2017.2.6(月)雨
長々と書いてきたことは実は本書の主題ではない。「ホロコーストに加担したドイツ女性」という副題のとおり、ホロコーストの加害者としての女性に焦点を当ててその行状と裁判の行方を示している。東部に赴いた教師、看護師、秘書、妻などの立場の女性が登場し、強奪や殺人を繰り返したにもかかわらずそのほとんどが裁かれることはなかった。その行状は凄まじく、読み進めるのもはばかれるほどであるが、本来非力で無垢な女性というイメージで罪に問われることは無かった。
世界中の女性が社会の表舞台に出ることは無かった時代に、重要な仕事をまかされ、小さいながらも権力も得られるようになったのが戦争だったのではないだろうか。そこへもってナチスのプロパガンダだから、彼女たちが殺人者となったとしても当然という考え方もあるだろう。しかし本書の中では良心からナチスの命令に従えず処刑された看護師なども紹介している。ドイツの戦後の復興と民主主義が反ナチズムを軸として行われたことを思えば、ホロコーストに加担した女性たちを断罪するのは必要なことなのかも知れない。

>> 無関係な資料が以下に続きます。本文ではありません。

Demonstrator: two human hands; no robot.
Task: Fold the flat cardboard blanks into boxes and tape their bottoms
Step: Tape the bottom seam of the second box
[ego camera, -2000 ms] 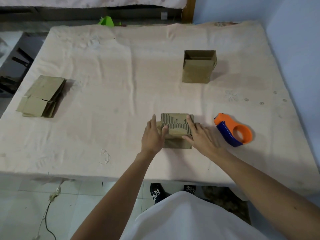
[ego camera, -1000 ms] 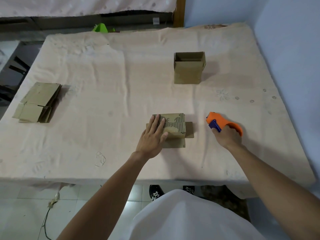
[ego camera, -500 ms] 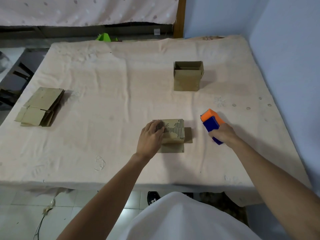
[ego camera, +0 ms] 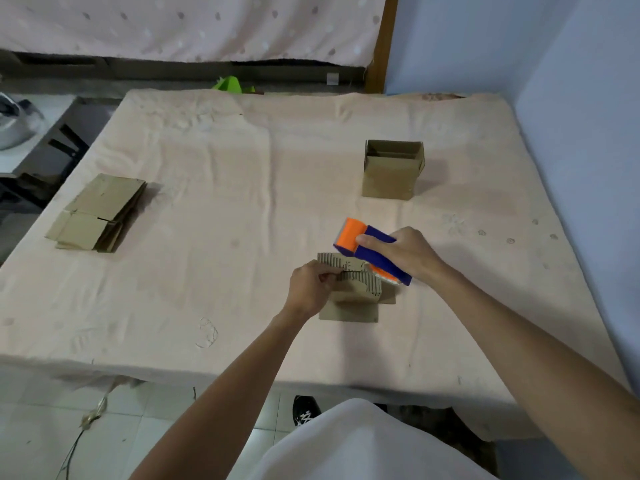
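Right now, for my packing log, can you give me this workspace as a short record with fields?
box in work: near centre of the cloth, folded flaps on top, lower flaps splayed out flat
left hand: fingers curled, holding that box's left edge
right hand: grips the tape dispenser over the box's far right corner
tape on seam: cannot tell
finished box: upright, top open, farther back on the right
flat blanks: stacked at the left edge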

考えさせられることが多すぎてこの場では書き切れないのだが、戦争というのは不思議なものだ。ユダヤ人や捕虜を殺すと殺人者として裁かれるのだが、戦場で兵士を殺した場合はその数が多いほど勲章ものになるわけだ。兵士でなくて民間人を殺したことが犯罪なのなら、東京大空襲や原爆は一体どうなるのだ。戦争裁判は勝者が敗者を裁くものであって勝者がなした重大な犯罪にはなんのお咎めも無い、貝になりたい一兵卒でさえ死刑になったのに、、、。「それが戦争なのよ」ディタのお母さんの言葉が思い起こされる。
そんな時驚くべき新聞記事が現れた。つづく
【今日のじょん】雪に閉ざされた上林でゴンはどうしているかなーと通りがかりに覗いてみた。いやー雪の中で元気に走り回っていた。やれやれ、じょんは車の中でぬくぬくとしているのだ。